# [ASSIGNED TASK]
Show all lines from the material that carry the word "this".
DATA RECORDS START
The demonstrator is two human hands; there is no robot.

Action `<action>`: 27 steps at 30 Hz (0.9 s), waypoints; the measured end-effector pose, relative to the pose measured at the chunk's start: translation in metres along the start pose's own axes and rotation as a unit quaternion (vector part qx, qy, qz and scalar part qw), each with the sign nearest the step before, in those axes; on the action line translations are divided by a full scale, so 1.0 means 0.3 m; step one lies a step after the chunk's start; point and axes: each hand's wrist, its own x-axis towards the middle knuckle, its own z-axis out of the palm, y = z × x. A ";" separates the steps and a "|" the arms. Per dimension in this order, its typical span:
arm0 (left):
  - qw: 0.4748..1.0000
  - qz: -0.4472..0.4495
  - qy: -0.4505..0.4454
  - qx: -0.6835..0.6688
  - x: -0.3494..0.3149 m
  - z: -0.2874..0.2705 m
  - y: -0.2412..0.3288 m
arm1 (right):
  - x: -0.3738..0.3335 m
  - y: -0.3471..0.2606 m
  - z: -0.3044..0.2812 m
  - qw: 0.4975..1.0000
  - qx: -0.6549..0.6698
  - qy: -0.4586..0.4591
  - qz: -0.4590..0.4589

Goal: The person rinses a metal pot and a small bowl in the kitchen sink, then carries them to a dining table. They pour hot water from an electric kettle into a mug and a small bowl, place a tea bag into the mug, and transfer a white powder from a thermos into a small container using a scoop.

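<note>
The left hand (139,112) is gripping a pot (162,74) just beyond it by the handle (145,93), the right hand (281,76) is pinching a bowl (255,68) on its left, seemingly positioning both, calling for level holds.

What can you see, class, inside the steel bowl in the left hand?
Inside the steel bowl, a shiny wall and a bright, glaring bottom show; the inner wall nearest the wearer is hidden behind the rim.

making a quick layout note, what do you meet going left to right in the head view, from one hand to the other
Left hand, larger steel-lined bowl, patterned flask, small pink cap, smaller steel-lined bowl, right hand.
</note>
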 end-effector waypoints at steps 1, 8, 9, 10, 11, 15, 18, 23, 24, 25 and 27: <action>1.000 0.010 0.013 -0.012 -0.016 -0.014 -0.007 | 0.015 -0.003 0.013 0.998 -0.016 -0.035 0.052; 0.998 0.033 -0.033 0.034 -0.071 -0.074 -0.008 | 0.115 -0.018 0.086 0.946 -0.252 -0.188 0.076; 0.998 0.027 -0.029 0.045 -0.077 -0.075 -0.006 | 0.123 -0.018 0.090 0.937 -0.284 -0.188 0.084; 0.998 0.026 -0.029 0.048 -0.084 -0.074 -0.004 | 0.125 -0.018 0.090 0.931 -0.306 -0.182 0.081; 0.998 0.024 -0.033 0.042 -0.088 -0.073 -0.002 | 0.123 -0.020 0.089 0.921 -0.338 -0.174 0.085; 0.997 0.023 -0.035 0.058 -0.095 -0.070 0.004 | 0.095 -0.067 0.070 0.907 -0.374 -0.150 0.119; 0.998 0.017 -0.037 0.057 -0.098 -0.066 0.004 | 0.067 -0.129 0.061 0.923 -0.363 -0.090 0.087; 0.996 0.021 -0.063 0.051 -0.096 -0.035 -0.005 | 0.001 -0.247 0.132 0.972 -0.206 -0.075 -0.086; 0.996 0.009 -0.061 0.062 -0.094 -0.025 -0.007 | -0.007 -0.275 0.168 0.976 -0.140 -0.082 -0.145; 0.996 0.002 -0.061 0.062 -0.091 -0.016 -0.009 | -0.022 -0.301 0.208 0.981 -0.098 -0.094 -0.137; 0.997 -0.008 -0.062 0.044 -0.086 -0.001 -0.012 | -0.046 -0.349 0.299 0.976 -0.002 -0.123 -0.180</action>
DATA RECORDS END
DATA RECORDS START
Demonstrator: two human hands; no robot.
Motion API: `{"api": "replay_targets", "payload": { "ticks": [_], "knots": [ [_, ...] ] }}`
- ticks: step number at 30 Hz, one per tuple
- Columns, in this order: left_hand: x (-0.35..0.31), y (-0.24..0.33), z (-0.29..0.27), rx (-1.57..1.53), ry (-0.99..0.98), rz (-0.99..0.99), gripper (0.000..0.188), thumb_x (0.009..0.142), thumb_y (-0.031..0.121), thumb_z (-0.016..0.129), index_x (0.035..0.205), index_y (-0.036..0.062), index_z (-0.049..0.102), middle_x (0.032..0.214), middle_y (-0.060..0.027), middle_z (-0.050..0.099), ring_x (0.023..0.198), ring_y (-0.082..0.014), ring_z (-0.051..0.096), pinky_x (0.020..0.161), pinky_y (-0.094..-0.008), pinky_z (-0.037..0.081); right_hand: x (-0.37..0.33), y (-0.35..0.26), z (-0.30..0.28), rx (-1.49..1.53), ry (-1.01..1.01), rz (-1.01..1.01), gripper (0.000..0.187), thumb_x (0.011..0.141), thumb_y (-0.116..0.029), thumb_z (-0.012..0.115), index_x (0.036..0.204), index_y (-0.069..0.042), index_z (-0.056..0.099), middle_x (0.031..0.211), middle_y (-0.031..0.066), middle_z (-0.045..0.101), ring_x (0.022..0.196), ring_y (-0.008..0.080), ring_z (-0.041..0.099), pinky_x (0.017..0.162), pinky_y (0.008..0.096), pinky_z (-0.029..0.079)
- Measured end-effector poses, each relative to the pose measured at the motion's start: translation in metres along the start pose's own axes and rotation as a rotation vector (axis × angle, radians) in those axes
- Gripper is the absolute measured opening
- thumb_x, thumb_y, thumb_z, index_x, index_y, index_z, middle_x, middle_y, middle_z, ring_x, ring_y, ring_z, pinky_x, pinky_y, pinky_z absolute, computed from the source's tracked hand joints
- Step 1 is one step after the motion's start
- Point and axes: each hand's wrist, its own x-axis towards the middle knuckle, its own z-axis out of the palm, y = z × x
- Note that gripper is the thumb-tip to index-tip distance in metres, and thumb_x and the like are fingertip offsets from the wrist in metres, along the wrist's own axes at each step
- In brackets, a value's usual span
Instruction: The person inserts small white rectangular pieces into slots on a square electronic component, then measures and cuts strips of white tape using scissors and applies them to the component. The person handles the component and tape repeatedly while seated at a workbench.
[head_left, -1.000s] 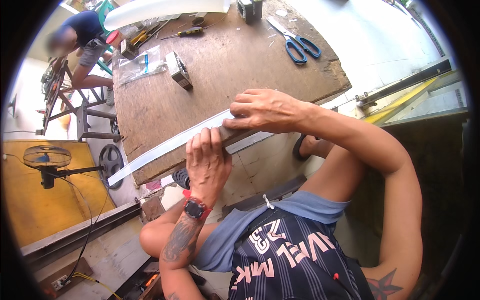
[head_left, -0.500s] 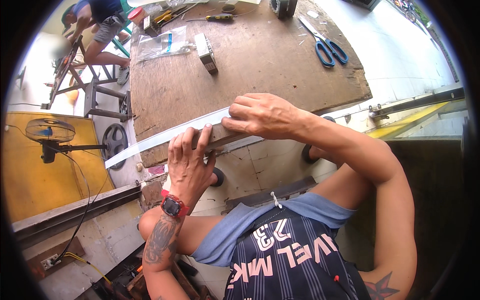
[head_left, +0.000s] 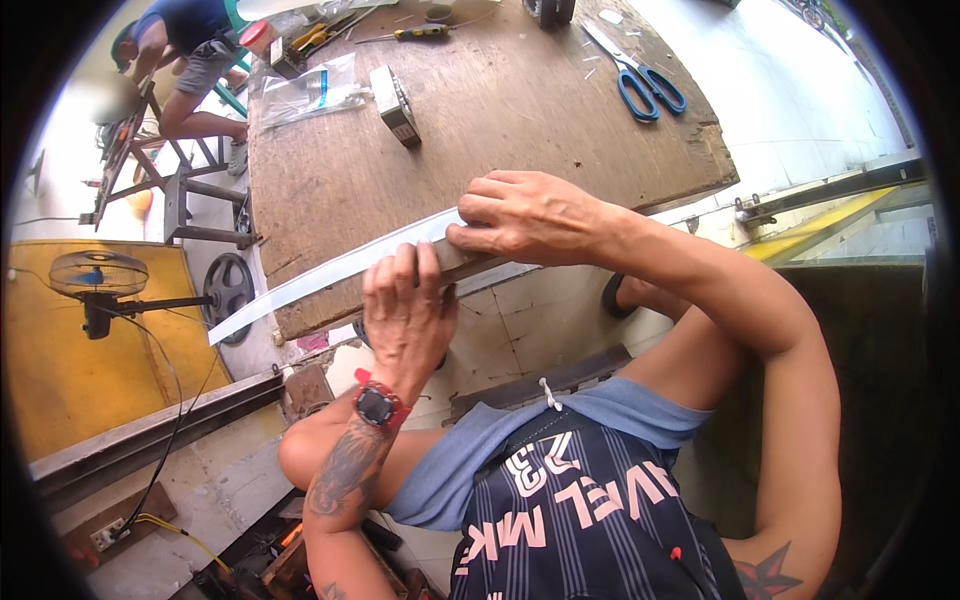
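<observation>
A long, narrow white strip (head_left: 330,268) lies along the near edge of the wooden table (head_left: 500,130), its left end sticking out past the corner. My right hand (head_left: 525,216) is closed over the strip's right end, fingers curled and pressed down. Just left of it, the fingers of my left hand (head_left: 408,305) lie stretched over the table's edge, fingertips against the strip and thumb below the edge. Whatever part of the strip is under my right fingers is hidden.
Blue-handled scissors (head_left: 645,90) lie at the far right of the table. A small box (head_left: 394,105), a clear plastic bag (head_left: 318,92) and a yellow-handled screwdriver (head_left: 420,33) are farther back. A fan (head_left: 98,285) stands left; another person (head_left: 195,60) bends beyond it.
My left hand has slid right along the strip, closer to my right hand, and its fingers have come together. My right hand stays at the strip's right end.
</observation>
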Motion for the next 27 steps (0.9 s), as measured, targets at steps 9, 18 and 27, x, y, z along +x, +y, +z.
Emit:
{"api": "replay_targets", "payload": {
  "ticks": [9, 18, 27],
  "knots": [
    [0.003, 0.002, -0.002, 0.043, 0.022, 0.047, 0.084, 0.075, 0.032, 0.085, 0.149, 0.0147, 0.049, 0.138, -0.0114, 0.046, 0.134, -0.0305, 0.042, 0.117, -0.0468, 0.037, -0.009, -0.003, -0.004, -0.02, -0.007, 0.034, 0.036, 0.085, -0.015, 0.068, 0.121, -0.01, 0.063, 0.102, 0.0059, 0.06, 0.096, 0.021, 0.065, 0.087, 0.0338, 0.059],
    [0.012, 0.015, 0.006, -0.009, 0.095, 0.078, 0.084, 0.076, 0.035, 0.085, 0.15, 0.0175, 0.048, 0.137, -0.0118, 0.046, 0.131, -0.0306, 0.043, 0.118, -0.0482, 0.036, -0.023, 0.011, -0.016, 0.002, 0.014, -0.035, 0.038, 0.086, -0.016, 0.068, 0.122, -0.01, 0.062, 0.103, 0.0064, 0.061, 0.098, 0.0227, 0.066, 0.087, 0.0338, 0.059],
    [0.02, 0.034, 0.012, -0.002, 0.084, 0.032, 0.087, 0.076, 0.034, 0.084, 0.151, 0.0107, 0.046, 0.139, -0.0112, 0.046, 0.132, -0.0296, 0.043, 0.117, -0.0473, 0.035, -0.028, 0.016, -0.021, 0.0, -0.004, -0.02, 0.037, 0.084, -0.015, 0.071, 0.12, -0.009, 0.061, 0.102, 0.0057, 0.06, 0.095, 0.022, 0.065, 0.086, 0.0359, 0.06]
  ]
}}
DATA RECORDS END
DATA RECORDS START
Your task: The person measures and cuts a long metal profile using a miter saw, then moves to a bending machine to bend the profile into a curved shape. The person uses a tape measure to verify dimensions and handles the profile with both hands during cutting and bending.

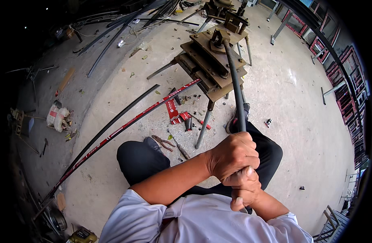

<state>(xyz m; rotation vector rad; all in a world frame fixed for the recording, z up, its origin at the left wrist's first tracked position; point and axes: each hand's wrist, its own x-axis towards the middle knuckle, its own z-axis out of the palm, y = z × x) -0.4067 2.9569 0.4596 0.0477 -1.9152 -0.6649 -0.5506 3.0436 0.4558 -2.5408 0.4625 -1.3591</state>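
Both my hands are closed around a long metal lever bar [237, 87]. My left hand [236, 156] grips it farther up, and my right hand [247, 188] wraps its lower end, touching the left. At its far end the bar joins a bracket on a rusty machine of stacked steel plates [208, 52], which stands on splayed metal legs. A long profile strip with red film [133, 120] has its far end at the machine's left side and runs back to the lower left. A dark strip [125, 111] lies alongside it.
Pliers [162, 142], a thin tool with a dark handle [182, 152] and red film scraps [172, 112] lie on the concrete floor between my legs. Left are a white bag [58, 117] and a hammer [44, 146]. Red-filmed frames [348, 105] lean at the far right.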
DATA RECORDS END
# [YOUR SOLUTION]
Action `<action>`: 27 steps at 30 Hz (0.9 s), waypoints; the measured end-effector pose, relative to the pose measured at the chunk's start: translation in metres along the start pose's own axes and rotation as a unit quaternion (vector part qx, qy, qz and scalar part qw), each with the sign nearest the step before, in those axes; on the action line translations are divided by a full scale, so 1.0 means 0.3 m; step one lies a step after the chunk's start; point and axes: each hand's wrist, its own x-axis towards the middle knuckle, its own z-axis out of the palm, y = z × x. A ";" separates the steps and a "|" the arms. Per dimension in this order, its typical span:
- Columns, in this order: left_hand: x (-0.35..0.31), y (-0.24..0.33), z (-0.29..0.27), rx (-1.57..1.53), ry (-0.99..0.98), rz (-0.99..0.99), gripper (0.000..0.188), thumb_x (0.009..0.142), thumb_y (-0.031..0.121), thumb_z (-0.016..0.129), index_x (0.035..0.205), index_y (-0.036..0.062), index_z (-0.049..0.102), middle_x (0.032..0.214), middle_y (-0.060..0.027), middle_z (-0.050..0.099), ring_x (0.023..0.198), ring_y (-0.082..0.014), ring_z (-0.051..0.096), pinky_x (0.020..0.161), pinky_y (-0.094..-0.008), pinky_z (-0.037..0.081); right_hand: x (-0.37..0.33), y (-0.35..0.26), z (-0.30..0.28), rx (-1.49..1.53), ry (-1.01..1.01), rz (-1.01..1.01), gripper (0.000..0.187), thumb_x (0.011..0.141), thumb_y (-0.116..0.029), thumb_z (-0.012..0.115), index_x (0.036..0.204), index_y (-0.069..0.042), index_z (-0.056..0.099), middle_x (0.031..0.211), middle_y (-0.031..0.066), middle_z (-0.045..0.101), ring_x (0.022..0.196), ring_y (-0.008..0.080), ring_z (-0.041..0.099), pinky_x (0.017..0.162), pinky_y (0.008..0.096), pinky_z (-0.029..0.079)

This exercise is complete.